Algebra Colloquium
- Discipline: Mathematics
- Language: English
- Edited by: Zhexian Wan

Publication details
- Publisher: World Scientific (Singapore)
- Frequency: Quarterly
- Impact factor: 0.343 (2016)

Standard abbreviations
- ISO 4: Algebra Colloq.

Indexing
- ISSN: 1005-3867

Links
- Journal homepage;

= Algebra Colloquium =

Algebra Colloquium is a journal founded in 1994. It was initially published by Springer-Verlag Hong Kong Ltd.

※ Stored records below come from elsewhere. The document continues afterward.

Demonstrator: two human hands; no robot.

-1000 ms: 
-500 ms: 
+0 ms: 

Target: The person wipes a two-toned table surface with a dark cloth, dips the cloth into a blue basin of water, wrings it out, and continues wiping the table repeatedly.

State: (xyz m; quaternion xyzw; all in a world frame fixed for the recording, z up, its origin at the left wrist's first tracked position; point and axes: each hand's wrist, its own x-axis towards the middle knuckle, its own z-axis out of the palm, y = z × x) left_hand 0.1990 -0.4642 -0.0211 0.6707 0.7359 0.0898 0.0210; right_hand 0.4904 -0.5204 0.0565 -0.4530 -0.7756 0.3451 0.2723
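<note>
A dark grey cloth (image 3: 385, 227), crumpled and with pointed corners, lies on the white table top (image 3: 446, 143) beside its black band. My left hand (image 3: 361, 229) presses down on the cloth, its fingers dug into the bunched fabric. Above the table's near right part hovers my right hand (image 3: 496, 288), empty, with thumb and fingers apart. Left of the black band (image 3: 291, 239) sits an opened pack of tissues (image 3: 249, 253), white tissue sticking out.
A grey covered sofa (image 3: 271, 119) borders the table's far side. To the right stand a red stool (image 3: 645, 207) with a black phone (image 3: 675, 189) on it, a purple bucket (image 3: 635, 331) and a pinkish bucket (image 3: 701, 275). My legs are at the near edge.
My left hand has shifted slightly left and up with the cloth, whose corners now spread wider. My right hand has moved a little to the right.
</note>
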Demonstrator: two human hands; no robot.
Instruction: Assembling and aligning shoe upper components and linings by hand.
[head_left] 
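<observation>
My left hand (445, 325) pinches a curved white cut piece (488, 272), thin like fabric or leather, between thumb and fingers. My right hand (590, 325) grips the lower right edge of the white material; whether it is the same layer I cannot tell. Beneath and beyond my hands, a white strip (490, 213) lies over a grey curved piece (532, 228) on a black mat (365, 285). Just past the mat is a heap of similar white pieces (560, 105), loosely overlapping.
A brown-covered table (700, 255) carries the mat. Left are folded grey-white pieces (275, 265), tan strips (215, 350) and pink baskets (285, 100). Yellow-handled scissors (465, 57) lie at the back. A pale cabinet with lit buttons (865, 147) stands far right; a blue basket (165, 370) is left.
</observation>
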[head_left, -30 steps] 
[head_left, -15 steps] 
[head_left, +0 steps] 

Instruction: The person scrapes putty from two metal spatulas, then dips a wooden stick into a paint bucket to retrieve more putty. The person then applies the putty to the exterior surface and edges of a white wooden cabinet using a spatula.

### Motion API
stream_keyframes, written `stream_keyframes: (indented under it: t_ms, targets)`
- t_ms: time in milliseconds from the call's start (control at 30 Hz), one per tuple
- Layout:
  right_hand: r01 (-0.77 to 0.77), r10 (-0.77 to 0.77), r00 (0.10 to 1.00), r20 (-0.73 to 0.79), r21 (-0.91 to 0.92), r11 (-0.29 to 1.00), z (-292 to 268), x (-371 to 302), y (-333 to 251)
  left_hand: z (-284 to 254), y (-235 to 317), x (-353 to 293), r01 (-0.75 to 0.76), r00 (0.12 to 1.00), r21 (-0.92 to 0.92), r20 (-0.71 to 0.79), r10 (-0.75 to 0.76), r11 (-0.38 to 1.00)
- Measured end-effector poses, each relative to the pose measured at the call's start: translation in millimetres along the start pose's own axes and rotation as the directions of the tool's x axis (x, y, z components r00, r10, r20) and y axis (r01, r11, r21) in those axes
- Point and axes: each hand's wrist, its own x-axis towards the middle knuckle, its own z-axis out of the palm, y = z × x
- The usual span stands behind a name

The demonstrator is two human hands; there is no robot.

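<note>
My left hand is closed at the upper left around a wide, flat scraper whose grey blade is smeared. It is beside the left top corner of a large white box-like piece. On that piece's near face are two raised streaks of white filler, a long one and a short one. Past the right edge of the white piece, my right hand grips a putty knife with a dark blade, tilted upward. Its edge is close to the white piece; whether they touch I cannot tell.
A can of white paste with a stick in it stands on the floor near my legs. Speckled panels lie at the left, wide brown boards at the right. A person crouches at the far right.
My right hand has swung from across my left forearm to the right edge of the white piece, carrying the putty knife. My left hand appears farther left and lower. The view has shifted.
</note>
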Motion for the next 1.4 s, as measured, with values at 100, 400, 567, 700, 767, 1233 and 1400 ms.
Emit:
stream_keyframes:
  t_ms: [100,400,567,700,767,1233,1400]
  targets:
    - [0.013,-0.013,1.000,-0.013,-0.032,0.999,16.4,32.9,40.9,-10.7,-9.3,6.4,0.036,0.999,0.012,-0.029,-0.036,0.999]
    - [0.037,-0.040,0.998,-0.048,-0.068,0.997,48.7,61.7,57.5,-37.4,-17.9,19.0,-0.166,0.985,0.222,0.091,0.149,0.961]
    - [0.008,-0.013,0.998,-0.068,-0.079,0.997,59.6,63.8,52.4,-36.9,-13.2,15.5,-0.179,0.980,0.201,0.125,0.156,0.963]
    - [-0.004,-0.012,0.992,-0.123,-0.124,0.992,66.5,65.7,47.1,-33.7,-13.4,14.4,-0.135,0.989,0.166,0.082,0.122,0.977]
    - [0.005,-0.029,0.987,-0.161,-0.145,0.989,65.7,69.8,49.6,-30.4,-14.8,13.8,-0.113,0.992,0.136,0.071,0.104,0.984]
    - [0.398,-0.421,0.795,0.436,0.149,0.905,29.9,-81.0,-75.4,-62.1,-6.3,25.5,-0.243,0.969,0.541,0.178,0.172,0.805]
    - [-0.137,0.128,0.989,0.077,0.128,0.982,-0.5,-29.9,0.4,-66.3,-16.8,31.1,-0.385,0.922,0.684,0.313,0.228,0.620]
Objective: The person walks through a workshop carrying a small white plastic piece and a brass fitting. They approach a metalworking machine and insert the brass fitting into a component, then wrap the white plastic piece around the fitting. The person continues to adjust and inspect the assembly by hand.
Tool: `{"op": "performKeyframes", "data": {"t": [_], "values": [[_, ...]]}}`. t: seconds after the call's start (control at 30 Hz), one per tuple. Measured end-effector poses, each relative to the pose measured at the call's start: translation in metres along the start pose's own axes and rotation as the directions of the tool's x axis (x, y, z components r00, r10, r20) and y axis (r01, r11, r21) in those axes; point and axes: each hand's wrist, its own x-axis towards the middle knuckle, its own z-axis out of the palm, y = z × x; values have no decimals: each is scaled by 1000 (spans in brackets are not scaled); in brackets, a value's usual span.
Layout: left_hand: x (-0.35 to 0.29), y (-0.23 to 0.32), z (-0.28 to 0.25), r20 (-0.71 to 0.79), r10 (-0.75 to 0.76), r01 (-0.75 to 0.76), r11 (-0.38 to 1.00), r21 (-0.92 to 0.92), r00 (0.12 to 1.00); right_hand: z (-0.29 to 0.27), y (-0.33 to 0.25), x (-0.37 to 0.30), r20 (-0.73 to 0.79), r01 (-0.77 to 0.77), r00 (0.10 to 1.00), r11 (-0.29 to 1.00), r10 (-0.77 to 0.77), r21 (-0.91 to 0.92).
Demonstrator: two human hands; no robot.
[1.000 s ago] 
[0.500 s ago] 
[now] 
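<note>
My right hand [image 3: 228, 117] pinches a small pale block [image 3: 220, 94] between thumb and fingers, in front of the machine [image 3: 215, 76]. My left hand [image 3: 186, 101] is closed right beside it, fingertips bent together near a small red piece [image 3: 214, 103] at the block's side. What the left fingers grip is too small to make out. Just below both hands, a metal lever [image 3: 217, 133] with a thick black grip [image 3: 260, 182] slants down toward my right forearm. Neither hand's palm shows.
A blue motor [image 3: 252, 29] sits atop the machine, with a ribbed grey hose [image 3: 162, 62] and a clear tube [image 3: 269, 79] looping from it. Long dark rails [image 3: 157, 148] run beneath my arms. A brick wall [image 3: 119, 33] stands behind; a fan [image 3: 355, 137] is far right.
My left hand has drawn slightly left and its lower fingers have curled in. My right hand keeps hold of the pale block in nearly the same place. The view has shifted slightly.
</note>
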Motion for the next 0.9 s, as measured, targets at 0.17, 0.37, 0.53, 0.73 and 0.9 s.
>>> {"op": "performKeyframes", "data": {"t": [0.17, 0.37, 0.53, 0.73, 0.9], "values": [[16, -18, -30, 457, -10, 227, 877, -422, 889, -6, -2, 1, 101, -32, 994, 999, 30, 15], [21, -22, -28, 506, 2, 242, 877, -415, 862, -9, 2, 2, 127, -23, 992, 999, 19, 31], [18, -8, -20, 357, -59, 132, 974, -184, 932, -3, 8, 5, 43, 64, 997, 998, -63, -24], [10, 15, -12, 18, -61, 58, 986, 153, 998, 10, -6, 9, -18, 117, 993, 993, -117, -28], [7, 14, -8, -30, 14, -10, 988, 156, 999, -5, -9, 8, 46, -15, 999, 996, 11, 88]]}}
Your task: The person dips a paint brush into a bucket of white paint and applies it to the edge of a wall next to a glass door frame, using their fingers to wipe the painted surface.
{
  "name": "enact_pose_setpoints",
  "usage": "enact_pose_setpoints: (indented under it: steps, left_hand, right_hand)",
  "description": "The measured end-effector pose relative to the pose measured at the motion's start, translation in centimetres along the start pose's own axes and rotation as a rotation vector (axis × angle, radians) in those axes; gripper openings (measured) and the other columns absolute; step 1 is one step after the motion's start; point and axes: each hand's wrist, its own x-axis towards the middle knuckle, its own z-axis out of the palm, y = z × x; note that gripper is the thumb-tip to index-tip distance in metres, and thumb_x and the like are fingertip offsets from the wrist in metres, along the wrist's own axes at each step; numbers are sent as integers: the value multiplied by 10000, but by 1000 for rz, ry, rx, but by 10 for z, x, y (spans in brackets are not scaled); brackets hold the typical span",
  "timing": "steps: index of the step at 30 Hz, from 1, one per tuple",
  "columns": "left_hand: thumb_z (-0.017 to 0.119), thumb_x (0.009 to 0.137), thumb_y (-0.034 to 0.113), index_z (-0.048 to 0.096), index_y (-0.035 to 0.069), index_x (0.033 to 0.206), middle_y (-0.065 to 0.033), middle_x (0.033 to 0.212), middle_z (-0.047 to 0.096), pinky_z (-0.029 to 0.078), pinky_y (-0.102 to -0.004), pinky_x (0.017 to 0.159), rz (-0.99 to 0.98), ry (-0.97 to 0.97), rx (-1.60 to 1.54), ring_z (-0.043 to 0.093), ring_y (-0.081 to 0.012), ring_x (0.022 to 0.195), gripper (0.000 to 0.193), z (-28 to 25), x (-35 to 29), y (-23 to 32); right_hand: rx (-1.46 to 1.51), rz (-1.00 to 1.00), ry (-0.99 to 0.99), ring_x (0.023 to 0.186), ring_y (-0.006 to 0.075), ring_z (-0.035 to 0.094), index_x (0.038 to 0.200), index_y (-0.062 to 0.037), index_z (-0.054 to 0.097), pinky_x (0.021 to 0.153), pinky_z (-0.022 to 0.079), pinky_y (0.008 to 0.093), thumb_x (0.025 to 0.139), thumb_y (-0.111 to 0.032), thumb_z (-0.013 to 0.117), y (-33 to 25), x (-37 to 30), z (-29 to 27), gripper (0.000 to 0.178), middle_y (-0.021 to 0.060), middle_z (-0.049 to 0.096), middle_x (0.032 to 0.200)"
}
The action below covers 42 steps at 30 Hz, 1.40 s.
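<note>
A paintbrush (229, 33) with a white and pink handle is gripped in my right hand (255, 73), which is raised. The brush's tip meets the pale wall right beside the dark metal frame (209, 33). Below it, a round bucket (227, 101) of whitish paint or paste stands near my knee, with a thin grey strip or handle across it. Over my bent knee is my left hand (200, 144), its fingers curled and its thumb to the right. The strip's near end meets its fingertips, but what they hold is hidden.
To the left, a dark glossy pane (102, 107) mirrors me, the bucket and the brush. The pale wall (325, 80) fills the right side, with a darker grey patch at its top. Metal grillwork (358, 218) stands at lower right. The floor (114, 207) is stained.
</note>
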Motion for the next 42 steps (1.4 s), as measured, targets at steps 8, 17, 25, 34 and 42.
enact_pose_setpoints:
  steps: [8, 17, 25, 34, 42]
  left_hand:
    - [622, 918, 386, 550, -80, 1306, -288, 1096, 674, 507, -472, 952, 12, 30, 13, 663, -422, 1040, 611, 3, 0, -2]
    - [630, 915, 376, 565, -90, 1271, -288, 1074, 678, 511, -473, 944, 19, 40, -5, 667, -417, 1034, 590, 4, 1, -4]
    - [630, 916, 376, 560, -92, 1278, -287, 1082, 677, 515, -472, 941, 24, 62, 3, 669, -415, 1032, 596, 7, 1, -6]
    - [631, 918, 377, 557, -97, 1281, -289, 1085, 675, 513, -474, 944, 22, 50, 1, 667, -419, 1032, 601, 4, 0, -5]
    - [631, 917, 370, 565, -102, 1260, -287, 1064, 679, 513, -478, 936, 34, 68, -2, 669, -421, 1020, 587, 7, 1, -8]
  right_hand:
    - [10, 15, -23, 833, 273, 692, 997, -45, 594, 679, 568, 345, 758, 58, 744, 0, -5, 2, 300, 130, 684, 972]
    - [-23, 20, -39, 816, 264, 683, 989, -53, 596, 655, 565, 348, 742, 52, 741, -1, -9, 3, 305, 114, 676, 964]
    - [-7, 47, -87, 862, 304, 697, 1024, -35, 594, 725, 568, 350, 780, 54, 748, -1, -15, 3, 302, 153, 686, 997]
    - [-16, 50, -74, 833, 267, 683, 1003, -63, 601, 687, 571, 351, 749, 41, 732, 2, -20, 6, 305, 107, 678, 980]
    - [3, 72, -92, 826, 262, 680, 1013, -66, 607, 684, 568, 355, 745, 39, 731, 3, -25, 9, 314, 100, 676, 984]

In 2005, from volume 12 onwards, publishing rights were taken over by World Scientific. The company now publishes the journal quarterly.

The journal is jointly edited by the Chinese Academy of Sciences and Soochow University. The journal mainly covers the field of pure and applied algebra.

According to the Journal Citation Reports, the journal has a 2020 impact factor of 0.429.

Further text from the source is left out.